WHAT IS EXPECTED: Write the listing out once more, with every line exactly as it stands.

EXERCISE DATA:

--- --- ---

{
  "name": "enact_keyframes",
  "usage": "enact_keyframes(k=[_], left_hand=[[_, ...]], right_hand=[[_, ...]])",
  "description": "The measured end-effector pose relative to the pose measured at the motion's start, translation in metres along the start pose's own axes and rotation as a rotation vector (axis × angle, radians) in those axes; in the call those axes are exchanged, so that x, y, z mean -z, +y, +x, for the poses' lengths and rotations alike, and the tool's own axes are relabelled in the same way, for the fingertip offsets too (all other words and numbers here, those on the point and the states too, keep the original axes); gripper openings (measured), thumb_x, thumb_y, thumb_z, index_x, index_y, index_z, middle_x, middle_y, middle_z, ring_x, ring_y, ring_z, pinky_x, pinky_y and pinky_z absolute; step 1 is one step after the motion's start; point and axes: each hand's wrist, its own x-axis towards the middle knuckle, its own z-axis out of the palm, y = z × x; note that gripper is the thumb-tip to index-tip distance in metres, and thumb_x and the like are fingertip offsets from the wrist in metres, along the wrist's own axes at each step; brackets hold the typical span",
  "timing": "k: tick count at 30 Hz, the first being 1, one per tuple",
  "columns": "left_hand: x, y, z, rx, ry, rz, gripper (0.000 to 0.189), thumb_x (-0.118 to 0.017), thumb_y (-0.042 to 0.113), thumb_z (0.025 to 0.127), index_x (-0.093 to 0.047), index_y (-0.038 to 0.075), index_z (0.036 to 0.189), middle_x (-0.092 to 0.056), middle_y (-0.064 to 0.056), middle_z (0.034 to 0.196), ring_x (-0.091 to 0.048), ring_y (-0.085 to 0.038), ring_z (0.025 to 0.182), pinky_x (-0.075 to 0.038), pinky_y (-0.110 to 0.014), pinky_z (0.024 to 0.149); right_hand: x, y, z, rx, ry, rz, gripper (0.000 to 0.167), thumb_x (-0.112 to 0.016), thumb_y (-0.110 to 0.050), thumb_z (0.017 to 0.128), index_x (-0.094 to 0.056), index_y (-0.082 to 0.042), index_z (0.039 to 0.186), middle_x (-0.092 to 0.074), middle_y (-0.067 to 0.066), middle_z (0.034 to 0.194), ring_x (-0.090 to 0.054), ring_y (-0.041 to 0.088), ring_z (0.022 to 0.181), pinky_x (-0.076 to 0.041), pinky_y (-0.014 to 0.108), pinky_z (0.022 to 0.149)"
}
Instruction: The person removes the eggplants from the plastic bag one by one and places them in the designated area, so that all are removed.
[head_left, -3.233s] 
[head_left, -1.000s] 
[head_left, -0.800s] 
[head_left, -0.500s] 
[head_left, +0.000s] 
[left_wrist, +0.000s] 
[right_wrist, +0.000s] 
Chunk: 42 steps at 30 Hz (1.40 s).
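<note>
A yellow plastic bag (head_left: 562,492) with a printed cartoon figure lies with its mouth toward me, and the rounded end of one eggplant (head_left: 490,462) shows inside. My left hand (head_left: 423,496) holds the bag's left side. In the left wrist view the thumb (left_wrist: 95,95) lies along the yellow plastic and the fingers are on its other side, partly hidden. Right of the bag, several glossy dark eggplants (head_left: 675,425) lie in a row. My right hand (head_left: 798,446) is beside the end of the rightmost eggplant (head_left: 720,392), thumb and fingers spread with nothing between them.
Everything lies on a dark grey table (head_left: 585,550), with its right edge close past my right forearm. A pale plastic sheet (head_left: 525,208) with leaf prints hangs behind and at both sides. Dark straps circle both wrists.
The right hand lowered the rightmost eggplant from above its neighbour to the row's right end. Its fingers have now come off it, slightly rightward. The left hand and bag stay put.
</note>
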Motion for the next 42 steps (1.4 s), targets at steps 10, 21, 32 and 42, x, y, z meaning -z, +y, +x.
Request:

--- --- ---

SOLVED PROBLEM:
{
  "name": "enact_keyframes",
  "usage": "enact_keyframes(k=[_], left_hand=[[_, ...]], right_hand=[[_, ...]])",
  "description": "The measured end-effector pose relative to the pose measured at the motion's start, translation in metres along the start pose's own axes and rotation as a rotation vector (axis × angle, radians) in those axes; in the call those axes are exchanged, so that x, y, z mean -z, +y, +x, for the poses' lengths and rotations alike, and the tool's own axes are relabelled in the same way, for the fingertip offsets too (all other words and numbers here, those on the point and the states too, keep the original axes); gripper openings (measured), thumb_x, thumb_y, thumb_z, index_x, index_y, index_z, middle_x, middle_y, middle_z, ring_x, ring_y, ring_z, pinky_x, pinky_y and pinky_z absolute; step 1 is one step after the motion's start; point and axes: each hand's wrist, its own x-axis towards the middle knuckle, its own z-axis out of the palm, y = z × x; note that gripper is the thumb-tip to index-tip distance in metres, and thumb_x and the like are fingertip offsets from the wrist in metres, along the wrist's own axes at each step; brackets hold the typical span",
  "timing": "k: tick count at 30 Hz, the first being 1, one per tuple",
  "columns": "left_hand: x, y, z, rx, ry, rz, gripper (0.000 to 0.189), thumb_x (-0.118 to 0.017), thumb_y (-0.042 to 0.113), thumb_z (0.025 to 0.127), index_x (-0.093 to 0.047), index_y (-0.038 to 0.075), index_z (0.036 to 0.189), middle_x (-0.092 to 0.056), middle_y (-0.064 to 0.056), middle_z (0.034 to 0.196), ring_x (-0.091 to 0.048), ring_y (-0.085 to 0.038), ring_z (0.025 to 0.182), pinky_x (-0.075 to 0.038), pinky_y (-0.110 to 0.014), pinky_z (0.024 to 0.149); right_hand: x, y, z, rx, ry, rz, gripper (0.000 to 0.167), thumb_x (-0.112 to 0.016), thumb_y (-0.110 to 0.050), thumb_z (0.017 to 0.128), index_x (-0.094 to 0.056), index_y (-0.082 to 0.042), index_z (0.039 to 0.186), middle_x (-0.092 to 0.074), middle_y (-0.067 to 0.066), middle_z (0.034 to 0.194), ring_x (-0.090 to 0.054), ring_y (-0.041 to 0.088), ring_z (0.022 to 0.181), pinky_x (-0.076 to 0.041), pinky_y (-0.014 to 0.108), pinky_z (0.022 to 0.149)"
}
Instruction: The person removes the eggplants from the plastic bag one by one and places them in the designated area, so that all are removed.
[head_left, -3.233s] 
[head_left, -1.000s] 
[head_left, -0.800s] 
[head_left, -0.500s] 
[head_left, +0.000s] 
[left_wrist, +0.000s] 
[right_wrist, +0.000s] 
Chunk: 42 steps at 30 Hz (1.40 s).
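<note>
A yellow plastic bag (head_left: 562,492) with a printed cartoon figure lies with its mouth toward me, and the rounded end of one eggplant (head_left: 490,462) shows inside. My left hand (head_left: 423,496) holds the bag's left side. In the left wrist view the thumb (left_wrist: 95,95) lies along the yellow plastic and the fingers are on its other side, partly hidden. Right of the bag, several glossy dark eggplants (head_left: 675,425) lie in a row. My right hand (head_left: 798,446) is beside the end of the rightmost eggplant (head_left: 720,392), thumb and fingers spread with nothing between them.
Everything lies on a dark grey table (head_left: 585,550), with its right edge close past my right forearm. A pale plastic sheet (head_left: 525,208) with leaf prints hangs behind and at both sides. Dark straps circle both wrists.
The right hand lowered the rightmost eggplant from above its neighbour to the row's right end. Its fingers have now come off it, slightly rightward. The left hand and bag stay put.
</note>
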Motion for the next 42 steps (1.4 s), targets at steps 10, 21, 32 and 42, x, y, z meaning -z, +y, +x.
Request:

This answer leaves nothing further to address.